Show all lines of the listing that contain the word "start".

**Exercise data**.
====

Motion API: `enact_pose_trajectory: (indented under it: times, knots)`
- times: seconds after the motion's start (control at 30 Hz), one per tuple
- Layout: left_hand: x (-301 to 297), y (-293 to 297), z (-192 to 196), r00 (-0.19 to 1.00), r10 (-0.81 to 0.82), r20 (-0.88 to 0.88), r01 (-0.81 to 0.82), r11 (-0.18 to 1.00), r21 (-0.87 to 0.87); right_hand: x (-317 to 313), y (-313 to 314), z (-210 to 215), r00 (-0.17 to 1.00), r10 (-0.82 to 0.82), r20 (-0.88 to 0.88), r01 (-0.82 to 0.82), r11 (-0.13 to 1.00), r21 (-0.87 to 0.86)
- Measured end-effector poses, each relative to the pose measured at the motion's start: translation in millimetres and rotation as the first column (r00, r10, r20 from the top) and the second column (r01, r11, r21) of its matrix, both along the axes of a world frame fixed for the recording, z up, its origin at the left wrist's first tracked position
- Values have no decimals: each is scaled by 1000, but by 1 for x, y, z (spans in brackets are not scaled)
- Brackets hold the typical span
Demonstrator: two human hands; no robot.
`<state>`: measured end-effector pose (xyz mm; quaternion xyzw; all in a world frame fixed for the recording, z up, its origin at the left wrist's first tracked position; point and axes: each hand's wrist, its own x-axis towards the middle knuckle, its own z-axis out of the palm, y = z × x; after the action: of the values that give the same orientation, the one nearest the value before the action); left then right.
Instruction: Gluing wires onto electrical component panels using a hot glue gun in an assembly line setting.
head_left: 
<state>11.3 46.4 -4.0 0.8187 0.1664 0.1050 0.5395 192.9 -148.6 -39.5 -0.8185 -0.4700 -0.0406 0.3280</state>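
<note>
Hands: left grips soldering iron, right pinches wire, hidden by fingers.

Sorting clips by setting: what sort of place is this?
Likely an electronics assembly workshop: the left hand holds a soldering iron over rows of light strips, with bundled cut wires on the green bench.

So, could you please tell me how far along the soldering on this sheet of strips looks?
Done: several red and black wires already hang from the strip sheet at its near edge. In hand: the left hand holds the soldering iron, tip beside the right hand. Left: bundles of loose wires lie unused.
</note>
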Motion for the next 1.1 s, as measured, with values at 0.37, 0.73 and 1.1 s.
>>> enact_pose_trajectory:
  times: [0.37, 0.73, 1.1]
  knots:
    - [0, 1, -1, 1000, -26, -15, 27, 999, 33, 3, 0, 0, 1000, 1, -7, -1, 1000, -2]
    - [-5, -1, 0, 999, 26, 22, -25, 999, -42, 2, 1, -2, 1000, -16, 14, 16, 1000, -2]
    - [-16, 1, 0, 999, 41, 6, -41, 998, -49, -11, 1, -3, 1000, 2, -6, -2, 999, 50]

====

**Finished task**.
- times: seconds after the motion's start (control at 30 Hz), one per tuple
- Measured end-effector poses, each relative to the pose measured at the motion's start: translation in millimetres and rotation as the first column (r00, r10, r20 from the top) and the second column (r01, r11, r21) of its matrix, both along the axes of a world frame fixed for the recording, z up, its origin at the left wrist's first tracked position

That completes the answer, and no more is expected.